§ **Task details**
Your response should contain each line of the data that includes "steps".

§ **Data items**

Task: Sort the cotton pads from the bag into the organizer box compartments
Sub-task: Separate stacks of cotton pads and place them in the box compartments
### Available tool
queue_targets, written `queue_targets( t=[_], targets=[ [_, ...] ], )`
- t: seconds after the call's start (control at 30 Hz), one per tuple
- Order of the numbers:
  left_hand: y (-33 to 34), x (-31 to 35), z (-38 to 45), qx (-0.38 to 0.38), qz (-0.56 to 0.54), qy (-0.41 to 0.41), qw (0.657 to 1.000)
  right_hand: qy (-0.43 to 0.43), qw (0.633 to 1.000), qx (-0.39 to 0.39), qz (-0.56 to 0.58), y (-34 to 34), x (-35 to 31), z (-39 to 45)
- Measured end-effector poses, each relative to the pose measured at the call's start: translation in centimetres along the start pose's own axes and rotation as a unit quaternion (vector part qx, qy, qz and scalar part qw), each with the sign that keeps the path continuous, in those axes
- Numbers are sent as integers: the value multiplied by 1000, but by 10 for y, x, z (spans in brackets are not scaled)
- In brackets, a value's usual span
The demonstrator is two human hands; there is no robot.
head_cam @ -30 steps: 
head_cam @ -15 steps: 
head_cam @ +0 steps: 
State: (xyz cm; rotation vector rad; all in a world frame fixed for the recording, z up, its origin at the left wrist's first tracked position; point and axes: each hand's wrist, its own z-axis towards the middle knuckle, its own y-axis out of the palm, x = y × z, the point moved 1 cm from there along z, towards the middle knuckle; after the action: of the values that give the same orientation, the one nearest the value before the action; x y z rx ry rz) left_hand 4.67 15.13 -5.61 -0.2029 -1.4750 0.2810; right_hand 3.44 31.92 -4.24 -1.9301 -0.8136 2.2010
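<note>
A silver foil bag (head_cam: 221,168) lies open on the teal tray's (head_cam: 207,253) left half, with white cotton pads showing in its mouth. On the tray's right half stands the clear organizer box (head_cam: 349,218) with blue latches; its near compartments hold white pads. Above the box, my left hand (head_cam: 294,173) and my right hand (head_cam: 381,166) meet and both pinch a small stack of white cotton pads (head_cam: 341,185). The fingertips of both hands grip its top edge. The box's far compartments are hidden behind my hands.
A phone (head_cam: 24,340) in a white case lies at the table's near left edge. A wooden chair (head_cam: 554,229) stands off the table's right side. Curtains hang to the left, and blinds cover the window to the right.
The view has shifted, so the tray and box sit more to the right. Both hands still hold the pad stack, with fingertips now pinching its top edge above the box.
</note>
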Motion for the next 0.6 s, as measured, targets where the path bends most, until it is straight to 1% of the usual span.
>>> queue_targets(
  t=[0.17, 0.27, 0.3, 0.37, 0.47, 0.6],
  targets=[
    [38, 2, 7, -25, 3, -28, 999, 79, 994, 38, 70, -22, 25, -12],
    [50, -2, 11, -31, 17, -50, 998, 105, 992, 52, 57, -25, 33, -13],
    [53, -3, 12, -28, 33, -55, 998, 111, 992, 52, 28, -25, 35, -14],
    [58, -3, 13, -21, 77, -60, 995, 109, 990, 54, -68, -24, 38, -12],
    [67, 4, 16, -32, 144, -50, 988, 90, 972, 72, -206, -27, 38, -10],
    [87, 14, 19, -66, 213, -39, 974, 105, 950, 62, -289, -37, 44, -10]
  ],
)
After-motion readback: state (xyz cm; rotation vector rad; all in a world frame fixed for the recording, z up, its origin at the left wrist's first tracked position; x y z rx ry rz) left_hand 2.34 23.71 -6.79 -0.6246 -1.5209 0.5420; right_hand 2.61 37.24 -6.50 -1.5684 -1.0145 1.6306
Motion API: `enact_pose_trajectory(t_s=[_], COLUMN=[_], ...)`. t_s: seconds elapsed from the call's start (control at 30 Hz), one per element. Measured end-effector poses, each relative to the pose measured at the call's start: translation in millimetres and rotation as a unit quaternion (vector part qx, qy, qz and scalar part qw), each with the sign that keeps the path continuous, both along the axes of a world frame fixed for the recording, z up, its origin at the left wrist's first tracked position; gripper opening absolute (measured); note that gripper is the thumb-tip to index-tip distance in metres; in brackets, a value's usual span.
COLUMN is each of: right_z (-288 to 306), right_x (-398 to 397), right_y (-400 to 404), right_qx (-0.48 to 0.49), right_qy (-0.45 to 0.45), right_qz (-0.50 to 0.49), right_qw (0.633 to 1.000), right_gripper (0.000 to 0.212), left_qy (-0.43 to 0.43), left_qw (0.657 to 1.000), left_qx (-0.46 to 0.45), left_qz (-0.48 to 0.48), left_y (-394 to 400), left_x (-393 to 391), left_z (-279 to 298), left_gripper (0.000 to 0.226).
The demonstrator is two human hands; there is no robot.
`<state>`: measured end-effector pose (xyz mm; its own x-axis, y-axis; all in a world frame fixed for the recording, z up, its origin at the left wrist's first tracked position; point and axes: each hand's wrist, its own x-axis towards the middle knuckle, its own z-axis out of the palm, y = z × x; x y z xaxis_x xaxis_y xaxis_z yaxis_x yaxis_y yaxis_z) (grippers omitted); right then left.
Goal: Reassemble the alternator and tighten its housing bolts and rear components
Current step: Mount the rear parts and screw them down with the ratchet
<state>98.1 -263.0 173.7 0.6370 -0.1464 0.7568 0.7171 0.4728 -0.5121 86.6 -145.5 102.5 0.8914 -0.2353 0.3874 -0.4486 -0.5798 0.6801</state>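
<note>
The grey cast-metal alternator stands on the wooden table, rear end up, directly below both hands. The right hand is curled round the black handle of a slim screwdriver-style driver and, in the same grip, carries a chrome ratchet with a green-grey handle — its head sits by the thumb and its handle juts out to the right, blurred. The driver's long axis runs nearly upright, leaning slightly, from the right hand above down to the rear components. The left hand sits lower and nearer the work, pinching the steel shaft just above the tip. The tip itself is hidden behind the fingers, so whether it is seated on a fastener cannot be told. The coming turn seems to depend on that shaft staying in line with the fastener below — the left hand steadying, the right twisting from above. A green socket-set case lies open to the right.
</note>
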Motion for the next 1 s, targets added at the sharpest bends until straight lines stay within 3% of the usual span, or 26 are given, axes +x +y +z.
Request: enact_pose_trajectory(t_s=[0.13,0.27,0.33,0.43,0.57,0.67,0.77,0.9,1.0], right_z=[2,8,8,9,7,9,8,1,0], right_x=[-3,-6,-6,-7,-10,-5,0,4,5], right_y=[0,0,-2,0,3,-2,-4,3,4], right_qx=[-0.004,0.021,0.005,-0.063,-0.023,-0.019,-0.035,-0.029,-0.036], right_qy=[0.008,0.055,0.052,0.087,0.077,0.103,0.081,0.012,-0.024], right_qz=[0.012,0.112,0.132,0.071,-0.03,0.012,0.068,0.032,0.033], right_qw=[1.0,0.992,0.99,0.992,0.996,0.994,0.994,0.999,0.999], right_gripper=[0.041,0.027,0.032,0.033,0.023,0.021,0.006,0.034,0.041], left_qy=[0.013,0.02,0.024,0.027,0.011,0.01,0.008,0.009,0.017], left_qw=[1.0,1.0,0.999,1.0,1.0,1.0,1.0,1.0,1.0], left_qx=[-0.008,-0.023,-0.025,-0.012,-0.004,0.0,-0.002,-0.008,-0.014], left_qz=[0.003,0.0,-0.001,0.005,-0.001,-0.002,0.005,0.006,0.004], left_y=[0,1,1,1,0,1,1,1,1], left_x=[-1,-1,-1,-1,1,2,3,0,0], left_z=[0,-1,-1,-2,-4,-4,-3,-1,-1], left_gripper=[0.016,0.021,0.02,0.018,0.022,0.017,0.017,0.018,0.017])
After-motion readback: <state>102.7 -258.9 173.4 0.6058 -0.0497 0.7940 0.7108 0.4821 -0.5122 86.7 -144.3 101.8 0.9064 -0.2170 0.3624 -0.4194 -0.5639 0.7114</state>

§ **Answer for this exercise**
head_cam @ -30 steps: 
head_cam @ -15 steps: 
head_cam @ +0 steps: 

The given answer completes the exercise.